Two receivers jumped out from the crowd, both expecting to do so. The first was former North Carolina State Devin Carter, who had three catches for 77, including a 54-yard strike from Green.
And tight end Kole Taylor, LSU’s 6-7 transition that fumbled in drills, had three catches while targeting only three catches, two of them stretches as he used his height to his advantage.
Perhaps the best news, though there aren’t great stats to back it up, is that CJ Donaldson played unreservedly after returning from his season ending leg injury last year, rushing 8 times for 36 yards and showing he still knows where the end zone is. He is with a 9-yard scoring course that is set up by a subtle motion in the hole.

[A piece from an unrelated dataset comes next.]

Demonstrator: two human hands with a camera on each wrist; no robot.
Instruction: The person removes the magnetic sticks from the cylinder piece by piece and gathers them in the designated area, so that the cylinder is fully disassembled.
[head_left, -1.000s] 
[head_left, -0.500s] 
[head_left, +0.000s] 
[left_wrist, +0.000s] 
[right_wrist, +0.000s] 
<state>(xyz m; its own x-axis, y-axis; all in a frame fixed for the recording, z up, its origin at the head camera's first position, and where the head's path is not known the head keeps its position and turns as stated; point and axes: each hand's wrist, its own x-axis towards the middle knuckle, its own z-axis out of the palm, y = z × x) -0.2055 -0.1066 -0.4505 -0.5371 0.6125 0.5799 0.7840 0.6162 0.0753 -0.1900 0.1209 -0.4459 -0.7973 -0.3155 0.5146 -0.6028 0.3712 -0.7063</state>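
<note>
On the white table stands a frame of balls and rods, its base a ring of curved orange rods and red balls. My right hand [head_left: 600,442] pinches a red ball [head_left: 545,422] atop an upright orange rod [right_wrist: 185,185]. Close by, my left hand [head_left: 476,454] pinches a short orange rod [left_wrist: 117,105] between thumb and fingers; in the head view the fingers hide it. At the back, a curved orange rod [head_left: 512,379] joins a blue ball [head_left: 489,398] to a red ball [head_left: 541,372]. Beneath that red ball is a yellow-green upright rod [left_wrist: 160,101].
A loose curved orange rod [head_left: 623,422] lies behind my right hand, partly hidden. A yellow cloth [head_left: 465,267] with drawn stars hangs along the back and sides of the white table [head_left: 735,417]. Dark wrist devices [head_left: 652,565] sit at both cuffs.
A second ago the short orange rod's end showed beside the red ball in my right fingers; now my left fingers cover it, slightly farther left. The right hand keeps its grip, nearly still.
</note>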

“He hit a low blow once and it bounced back. I think that was a confidence-building thing for him,” Brown said.
Defensively, the Browns felt middle linebacker Lee as Pogba, and why he had four tackles, led the way but Malachi Ruffin had a solid day at cornerback, as did Aaron Burton while safety Aubrey Birx showed he would be the anchor in the deep secondary.
Finally, it happens every spring with another freshman rushing back onto the scene in Jahiem White, the youngster the Browns talked about often, exploding on a 53-yard touchdown run and finishing as the game’s leading rusher with 91 yards on seven carries.
“Obviously, Inferno is a fan favorite already. I wouldn’t be surprised if he’s a factor for us in the fall,” Brown said.